Similar to bagging, boosting is a general algorithm that can be applied to any model. Frequently, however, it is applied to trees. Recall that when we use bagging (often through bagged tree or random forest models), we needed to have a sufficient number of bags, or bootstrap resamples, of the training data so our model performance metrics stabilize. Including additional bags (trees) once the performance has stabilized will not hurt in terms of model performance, but it will take longer to fit (i.e., more computationally expensive).

Similar to bagging, boosting works by building an ensemble of models. However, rather than each model being built independently on a new bootstrap resample of the original data, the subsequent models are constructed from the residuals of the previous model. This means that the number of models used controls how much is learned from the data and is an important hyperparameter.

Boosting versus Bagging

  • Bagged models use \(b\) bootstrap resamples of the training data. Models are built independently on each resample, and model results are aggregated to form a single prediction

  • Boosted models are built sequentially, with each model fit to the residuals of the previous model

  • For bagged models, \(b\) needs to be sufficiently large that performance metrics stabilize. Additional bags beyond this point only hurt computational efficiency.

  • For boosted models, the number of models determines how much is learned from the data: too few, and the model will underfit (leading to excess bias), too many and the model will overfit (leading to excess variance).

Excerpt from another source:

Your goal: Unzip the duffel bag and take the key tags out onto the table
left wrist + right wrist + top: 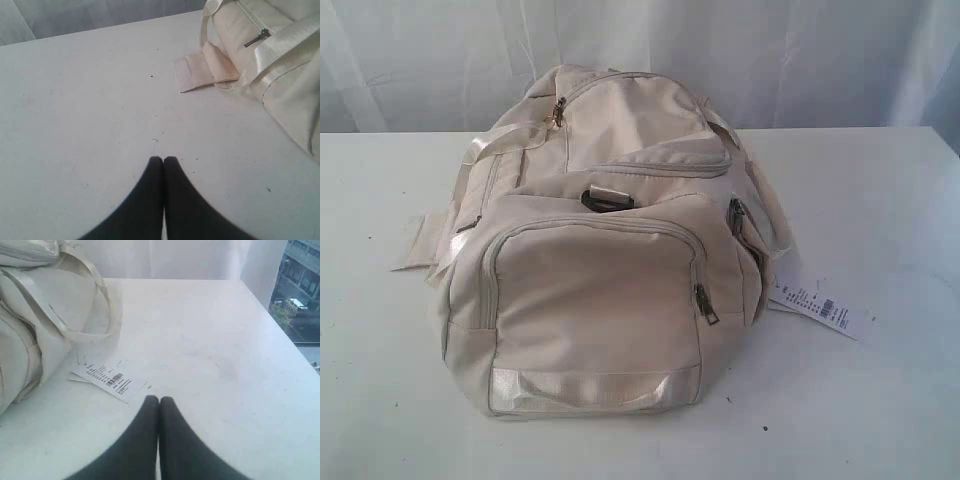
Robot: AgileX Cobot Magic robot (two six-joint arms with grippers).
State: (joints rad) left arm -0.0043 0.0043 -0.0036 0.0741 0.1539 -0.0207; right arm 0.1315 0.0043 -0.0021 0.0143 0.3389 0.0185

The model that is iteratively fit when applying boosting is called the base learner. This can be any model but is regularly a decision tree because, in part, it is relatively straightforward to control how much each individual tree learns from the data (i.e., shallow trees will learn less from the data than deeper trees).

Base learner: The model that is iteratively fit within a boosting algorithm. Often these are shallow decision trees, as in a boosted tree model.

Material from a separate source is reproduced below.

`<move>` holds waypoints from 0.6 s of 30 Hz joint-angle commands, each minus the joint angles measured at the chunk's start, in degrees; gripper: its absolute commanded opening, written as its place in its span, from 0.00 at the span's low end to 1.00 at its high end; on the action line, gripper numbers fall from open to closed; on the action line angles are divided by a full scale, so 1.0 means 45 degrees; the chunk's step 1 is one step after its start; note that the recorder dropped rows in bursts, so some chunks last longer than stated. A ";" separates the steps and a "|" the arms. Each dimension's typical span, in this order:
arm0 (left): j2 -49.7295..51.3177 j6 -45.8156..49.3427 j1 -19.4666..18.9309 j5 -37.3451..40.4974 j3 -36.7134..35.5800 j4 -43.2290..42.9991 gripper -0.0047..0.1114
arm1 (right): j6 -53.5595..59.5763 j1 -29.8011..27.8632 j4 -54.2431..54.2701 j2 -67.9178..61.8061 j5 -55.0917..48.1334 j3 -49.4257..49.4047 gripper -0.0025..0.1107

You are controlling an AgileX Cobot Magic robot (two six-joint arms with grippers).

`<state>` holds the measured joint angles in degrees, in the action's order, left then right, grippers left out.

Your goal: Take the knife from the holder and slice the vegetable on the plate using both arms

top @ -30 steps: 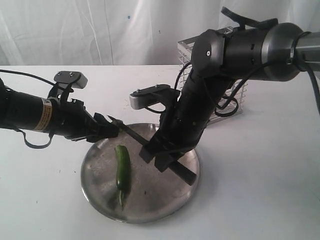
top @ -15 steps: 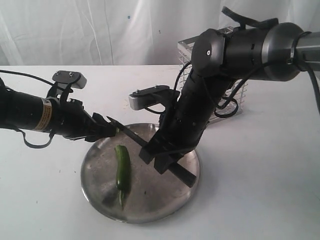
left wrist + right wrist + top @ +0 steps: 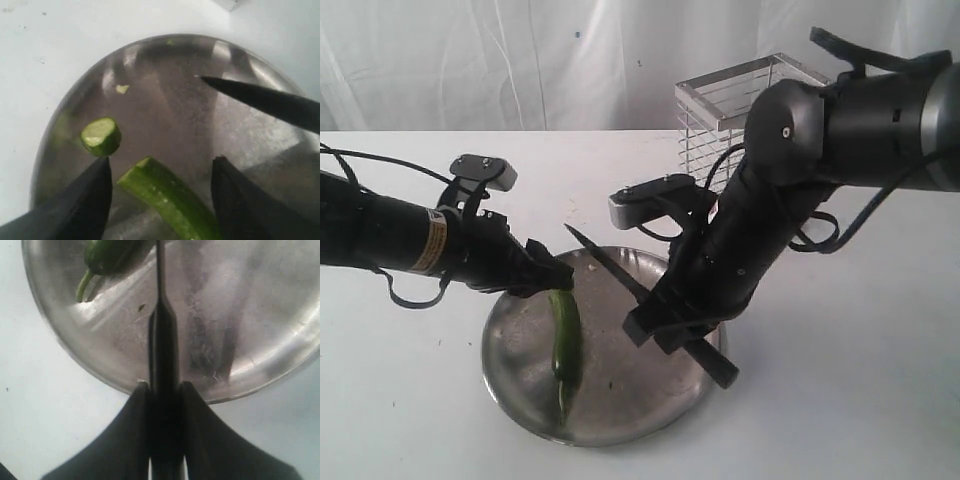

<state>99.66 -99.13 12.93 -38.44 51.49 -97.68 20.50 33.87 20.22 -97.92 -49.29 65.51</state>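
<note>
Knife (image 3: 640, 298) sits clamped by its black handle in my right gripper (image 3: 672, 322), its long axis slanting across the steel plate (image 3: 620, 415), the handle end sticking out past the plate's near-right rim and the narrow dark blade running up and back toward the far-left, tip raised above the metal. In my right wrist view the handle fills the gap between my two fingers (image 3: 131, 440), which press against it on both sides, and the blade shows only as a thin edge-on line. Below and left of the tip lies the green chili (image 3: 564, 345), lengthwise front to back in the exterior view, stem toward the near rim, cut end toward the back. My left gripper (image 3: 552, 277) is over that cut end with its jaws spread moderately wide, one finger (image 3: 82, 200) on each side of the pepper; I cannot tell whether they touch it. A small cut slice (image 3: 101, 136) rests on the plate just beside the cut face. My right arm hides part of the wire holder (image 3: 735, 110) behind it, and the blade's middle is partly lost against my gripper.
</note>
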 commanded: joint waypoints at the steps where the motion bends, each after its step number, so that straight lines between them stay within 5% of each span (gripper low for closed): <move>1: -0.0845 -0.0038 0.0073 -0.0240 -0.0014 -0.0012 0.57 | -0.0788 -0.0159 -0.0088 0.0177 0.1291 -0.0717 0.02; 6: -0.2129 -0.0614 0.0073 -0.0857 -0.0427 -0.0116 0.54 | -0.1319 -0.0301 0.2074 0.0151 0.3850 -0.1389 0.02; 11: -0.2633 -0.0961 0.0073 -0.1463 -0.1333 0.0161 0.53 | -0.0936 -0.0301 0.2785 -0.0075 0.3884 -0.1389 0.02; 15: -0.2633 -0.1142 0.0073 -0.2167 -0.2351 0.1135 0.37 | -0.0237 -0.0301 0.2617 -0.0023 0.3479 -0.1389 0.02; 18: -0.2633 -0.1142 0.0230 -0.1522 -0.2553 0.1835 0.56 | 0.0107 -0.0301 0.2496 0.0037 0.3346 -0.1389 0.02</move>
<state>88.46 -103.84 13.19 -47.54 40.51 -91.92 19.04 32.92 31.87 -98.49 -33.82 59.47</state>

Weak models & slow learning: Each model builds off the errors of the previous model. To find an optimal solution, we want our base learner to learn slowly, so the amount that is learned is controlled by the number of models.

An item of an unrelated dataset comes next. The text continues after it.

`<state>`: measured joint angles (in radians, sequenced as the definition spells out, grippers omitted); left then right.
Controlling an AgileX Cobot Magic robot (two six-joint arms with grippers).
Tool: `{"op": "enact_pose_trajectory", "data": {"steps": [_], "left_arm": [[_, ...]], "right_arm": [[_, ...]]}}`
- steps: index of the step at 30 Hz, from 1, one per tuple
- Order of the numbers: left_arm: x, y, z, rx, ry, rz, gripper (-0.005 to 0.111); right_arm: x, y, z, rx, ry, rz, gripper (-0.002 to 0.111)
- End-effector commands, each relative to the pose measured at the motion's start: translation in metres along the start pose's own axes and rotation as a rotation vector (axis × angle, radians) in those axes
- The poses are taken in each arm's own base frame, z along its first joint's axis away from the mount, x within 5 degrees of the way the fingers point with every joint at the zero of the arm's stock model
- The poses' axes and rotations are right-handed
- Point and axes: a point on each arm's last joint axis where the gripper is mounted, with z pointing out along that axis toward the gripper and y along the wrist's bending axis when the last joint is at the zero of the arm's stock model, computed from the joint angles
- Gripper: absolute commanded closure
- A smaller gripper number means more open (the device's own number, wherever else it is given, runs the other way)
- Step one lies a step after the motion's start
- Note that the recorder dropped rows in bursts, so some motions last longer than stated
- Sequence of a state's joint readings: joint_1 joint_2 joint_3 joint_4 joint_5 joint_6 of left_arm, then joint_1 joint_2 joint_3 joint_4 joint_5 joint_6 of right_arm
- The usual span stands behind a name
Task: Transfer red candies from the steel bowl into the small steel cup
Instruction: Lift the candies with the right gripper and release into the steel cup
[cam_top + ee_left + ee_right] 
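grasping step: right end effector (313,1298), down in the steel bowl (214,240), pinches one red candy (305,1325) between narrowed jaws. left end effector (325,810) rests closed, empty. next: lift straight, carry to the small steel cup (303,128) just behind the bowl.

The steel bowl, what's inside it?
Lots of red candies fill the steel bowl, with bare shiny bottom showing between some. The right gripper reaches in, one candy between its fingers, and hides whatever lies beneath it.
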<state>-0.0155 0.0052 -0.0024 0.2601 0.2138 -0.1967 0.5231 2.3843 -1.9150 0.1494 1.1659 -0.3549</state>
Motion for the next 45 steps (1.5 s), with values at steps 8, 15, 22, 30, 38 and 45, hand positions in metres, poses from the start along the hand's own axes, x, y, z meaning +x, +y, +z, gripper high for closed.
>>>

We also typically want our base learner to be a weak model, otherwise known as a slow learner. Imagine, for example, that you were wearing a blindfold in a meadow with many small hills. Some are as high as ten feet above where you are currently, while other dip beneath you up to about five feet. You are challenged to find the lowest point in the valley, while remaining blindfolded. You are given an additional directive that the size of your step must be the same each time. If you take off at a sprint you may, beyond falling on your face, accidentally skip right over the lowest point because the length of your stride would be sufficient to carry you over. Further, you would not even be able to get to the lowest point, because each subsequent stride may carry you over again (remember, each stride must be the same length). This is equivalent to a model that learns fast. You would likely get close quickly (running downhill), but your final solution may not be optimal.

If, on the other hand, you take smaller, more careful steps, it would take you longer to get to the lowest point, but your stride would be less likely to carry you over the lowest point, and you would be able to feel when the gradient beneath you steepens. This does not guarantee you’ll find the lowest point, of course, but there’s probably a better chance than you’d have if you were sprinting. This is the idea behind a slow learner. We take more steps (number of models we fit), but each gets us closer to the optimal solution.

How do we determine what’s optimal? We us our objective function, along with a process called gradient descent. Our objective function tells us the criteria that we want to minimize or maximize. We can, theoretically, evaluate the objective function for any model parameters. We use gradient descent to optimize the model parameters with respect to the objective function (which we maximize or minimize).